* _INSTRUCTIONS FOR THE TASK_: An exact, complete copy of the lines below is the expected answer.

* _PROVIDED MATERIAL_:
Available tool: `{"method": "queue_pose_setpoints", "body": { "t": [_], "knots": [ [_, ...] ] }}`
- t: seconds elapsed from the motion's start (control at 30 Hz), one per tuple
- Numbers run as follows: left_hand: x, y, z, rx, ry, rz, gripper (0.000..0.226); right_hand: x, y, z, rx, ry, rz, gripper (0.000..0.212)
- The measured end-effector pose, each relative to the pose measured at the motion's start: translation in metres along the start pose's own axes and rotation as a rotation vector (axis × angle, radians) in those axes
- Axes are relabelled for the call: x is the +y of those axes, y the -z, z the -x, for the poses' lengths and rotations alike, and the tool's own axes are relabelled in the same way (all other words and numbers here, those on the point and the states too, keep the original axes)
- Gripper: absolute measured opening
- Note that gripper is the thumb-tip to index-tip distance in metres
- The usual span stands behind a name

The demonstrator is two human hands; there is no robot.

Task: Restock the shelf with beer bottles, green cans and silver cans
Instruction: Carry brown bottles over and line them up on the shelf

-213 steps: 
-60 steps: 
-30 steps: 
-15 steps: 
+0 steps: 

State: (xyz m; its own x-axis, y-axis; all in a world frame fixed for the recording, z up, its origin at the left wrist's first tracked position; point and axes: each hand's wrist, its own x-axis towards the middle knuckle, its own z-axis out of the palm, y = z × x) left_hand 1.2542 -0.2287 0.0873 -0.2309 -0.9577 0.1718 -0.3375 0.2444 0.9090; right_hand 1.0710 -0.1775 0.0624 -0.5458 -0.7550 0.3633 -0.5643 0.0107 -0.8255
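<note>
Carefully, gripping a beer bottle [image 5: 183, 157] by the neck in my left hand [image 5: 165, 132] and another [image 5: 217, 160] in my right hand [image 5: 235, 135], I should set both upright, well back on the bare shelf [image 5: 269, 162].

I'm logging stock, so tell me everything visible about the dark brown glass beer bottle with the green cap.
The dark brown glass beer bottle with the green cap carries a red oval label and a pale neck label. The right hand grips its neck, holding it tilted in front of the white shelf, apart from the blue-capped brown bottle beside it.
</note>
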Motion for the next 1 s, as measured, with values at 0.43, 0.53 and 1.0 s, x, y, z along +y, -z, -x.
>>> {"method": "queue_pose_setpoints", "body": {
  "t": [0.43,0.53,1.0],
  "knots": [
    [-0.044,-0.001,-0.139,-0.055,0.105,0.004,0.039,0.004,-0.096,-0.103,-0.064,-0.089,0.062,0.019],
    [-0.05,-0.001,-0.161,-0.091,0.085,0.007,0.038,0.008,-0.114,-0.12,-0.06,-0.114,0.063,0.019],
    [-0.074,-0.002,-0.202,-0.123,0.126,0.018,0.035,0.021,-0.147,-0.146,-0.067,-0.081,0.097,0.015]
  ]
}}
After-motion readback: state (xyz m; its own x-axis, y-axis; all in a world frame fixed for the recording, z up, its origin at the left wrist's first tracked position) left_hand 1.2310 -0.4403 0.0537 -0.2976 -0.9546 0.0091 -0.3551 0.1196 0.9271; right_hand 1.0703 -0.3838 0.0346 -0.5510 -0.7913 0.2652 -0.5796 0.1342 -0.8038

* _TASK RESULT_:
Available tool: `{"method": "queue_pose_setpoints", "body": { "t": [_], "knots": [ [_, ...] ] }}`
- t: seconds elapsed from the motion's start (control at 30 Hz), one per tuple
- Numbers run as follows: left_hand: x, y, z, rx, ry, rz, gripper (0.000..0.226); right_hand: x, y, z, rx, ry, rz, gripper (0.000..0.212)
- The measured end-effector pose, each relative to the pose measured at the motion's start: translation in metres along the start pose's own axes and rotation as a rotation vector (axis × angle, radians) in those axes
- Axes are relabelled for the call: x is the +y of those axes, y the -z, z the -x, for the poses' lengths and rotations alike, and the tool's own axes are relabelled in the same way (all other words and numbers here, those on the point and the states too, keep the original axes)
- Gripper: absolute measured opening
- Note that gripper is the thumb-tip to index-tip distance in metres
- The usual span stands behind a name

The demonstrator is two human hands; there is no robot.

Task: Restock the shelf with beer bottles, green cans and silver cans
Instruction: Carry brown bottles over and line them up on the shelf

-213 steps: 
-60 steps: 
-30 steps: 
-15 steps: 
+0 steps: 

State: (xyz m; its own x-axis, y-axis; all in a world frame fixed for the recording, z up, its origin at the left wrist's first tracked position; point and axes: each hand's wrist, its own x-axis towards the middle knuckle, its own z-axis out of the palm, y = z × x) left_hand 1.2542 -0.2287 0.0873 -0.2309 -0.9577 0.1718 -0.3375 0.2444 0.9090; right_hand 1.0710 -0.1775 0.0624 -0.5458 -0.7550 0.3633 -0.5643 0.0107 -0.8255
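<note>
Carefully, gripping a beer bottle [image 5: 183, 157] by the neck in my left hand [image 5: 165, 132] and another [image 5: 217, 160] in my right hand [image 5: 235, 135], I should set both upright, well back on the bare shelf [image 5: 269, 162].

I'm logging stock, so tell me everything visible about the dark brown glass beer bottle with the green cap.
The dark brown glass beer bottle with the green cap carries a red oval label and a pale neck label. The right hand grips its neck, holding it tilted in front of the white shelf, apart from the blue-capped brown bottle beside it.
</note>
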Motion for the next 1 s, as measured, with values at 0.43, 0.53 and 1.0 s, x, y, z along +y, -z, -x.
>>> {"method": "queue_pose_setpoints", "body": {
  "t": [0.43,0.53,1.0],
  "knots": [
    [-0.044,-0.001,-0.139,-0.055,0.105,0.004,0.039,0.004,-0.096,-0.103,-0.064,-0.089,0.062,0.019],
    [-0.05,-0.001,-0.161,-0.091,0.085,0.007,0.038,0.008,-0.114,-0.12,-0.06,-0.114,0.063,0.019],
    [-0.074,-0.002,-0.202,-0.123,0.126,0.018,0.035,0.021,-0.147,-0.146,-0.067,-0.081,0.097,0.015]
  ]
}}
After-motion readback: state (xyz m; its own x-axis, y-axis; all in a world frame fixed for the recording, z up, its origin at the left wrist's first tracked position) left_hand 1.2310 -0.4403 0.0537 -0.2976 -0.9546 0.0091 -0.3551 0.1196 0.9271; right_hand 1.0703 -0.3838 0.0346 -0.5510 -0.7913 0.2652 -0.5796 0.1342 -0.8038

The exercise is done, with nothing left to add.